Sergeant Arendo was the twenty-fifth, walking between the bier and Odon. Helmless, grim-faced, lips painted black with ash. This would not be wiped free until Sergeant Voldo was laid to rest and he would utter his first orders to squad Wisdom of Lucretius.
‘In the cause of the Emperor, the defence of mankind, and our oath,’ said Chaplain Odon.
‘We give our lives freely.’
With each response to Odon’s chanted words, the Space Marines descended a single step, stamping their armoured boots with a crash that resounded down the kilometre-long stairway and into the darkness at the roots of the mountain. They waited for the sound to die away, until only their breathing, the faint whining of their bone and blue armour and the spitting of the lumen globe hovering over Odon’s head remained.
Odon shattered the quiet again with his ringing voice.
‘Each to themselves, each to their duty. Each to the oath of Corvo.’
‘Our duty is ourselves, our duty is the fulfilment of Corvo’s Oath.’
Crash.
They neared the bottom.

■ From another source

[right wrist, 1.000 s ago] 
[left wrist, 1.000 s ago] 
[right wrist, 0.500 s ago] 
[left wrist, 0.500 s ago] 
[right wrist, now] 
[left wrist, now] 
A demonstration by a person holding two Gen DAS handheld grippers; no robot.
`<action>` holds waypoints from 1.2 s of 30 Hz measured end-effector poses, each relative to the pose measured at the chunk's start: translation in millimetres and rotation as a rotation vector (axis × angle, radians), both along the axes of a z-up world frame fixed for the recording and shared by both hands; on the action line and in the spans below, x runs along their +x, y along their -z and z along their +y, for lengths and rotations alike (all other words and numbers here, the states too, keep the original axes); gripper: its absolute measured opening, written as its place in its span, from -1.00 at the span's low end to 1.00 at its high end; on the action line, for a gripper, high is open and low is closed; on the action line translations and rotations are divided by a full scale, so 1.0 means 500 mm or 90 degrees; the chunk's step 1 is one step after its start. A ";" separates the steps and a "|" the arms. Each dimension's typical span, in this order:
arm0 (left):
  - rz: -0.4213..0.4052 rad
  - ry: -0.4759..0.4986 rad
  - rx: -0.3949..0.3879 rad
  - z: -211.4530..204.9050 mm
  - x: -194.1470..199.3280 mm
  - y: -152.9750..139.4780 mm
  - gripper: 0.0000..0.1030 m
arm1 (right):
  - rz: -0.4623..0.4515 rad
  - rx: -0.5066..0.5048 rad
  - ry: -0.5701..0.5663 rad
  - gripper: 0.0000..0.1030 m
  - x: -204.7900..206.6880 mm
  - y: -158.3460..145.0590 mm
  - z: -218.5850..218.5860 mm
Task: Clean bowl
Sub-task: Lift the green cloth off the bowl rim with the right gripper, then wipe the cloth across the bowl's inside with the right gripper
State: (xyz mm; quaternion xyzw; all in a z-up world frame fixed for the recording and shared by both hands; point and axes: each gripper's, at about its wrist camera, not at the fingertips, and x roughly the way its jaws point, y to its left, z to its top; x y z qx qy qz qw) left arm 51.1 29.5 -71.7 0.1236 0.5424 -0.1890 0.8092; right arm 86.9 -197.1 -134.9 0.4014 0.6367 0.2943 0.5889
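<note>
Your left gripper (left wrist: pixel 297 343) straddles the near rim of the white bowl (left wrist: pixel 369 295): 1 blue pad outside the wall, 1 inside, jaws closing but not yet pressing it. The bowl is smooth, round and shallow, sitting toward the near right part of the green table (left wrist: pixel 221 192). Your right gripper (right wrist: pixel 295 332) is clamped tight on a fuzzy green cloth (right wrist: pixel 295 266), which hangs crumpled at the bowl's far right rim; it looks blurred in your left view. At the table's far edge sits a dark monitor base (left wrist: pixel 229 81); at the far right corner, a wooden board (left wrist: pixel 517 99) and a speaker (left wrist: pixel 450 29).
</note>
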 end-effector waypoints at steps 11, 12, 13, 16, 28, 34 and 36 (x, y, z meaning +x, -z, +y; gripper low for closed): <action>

The catacomb of the Red Millennium was ahead, dug deep into the cold hard rock of the Heavenward Mountains as every catacomb had been and every catacomb would be until the Novamarines were extinct, and their fortress home finally finished.
‘Glory to the dead, glory to sacrifice, glory to the children of men.’
‘May they forever rule the stars.’
Crash.
‘We bring our brother home, may he rest peacefully until the final battle is begun.’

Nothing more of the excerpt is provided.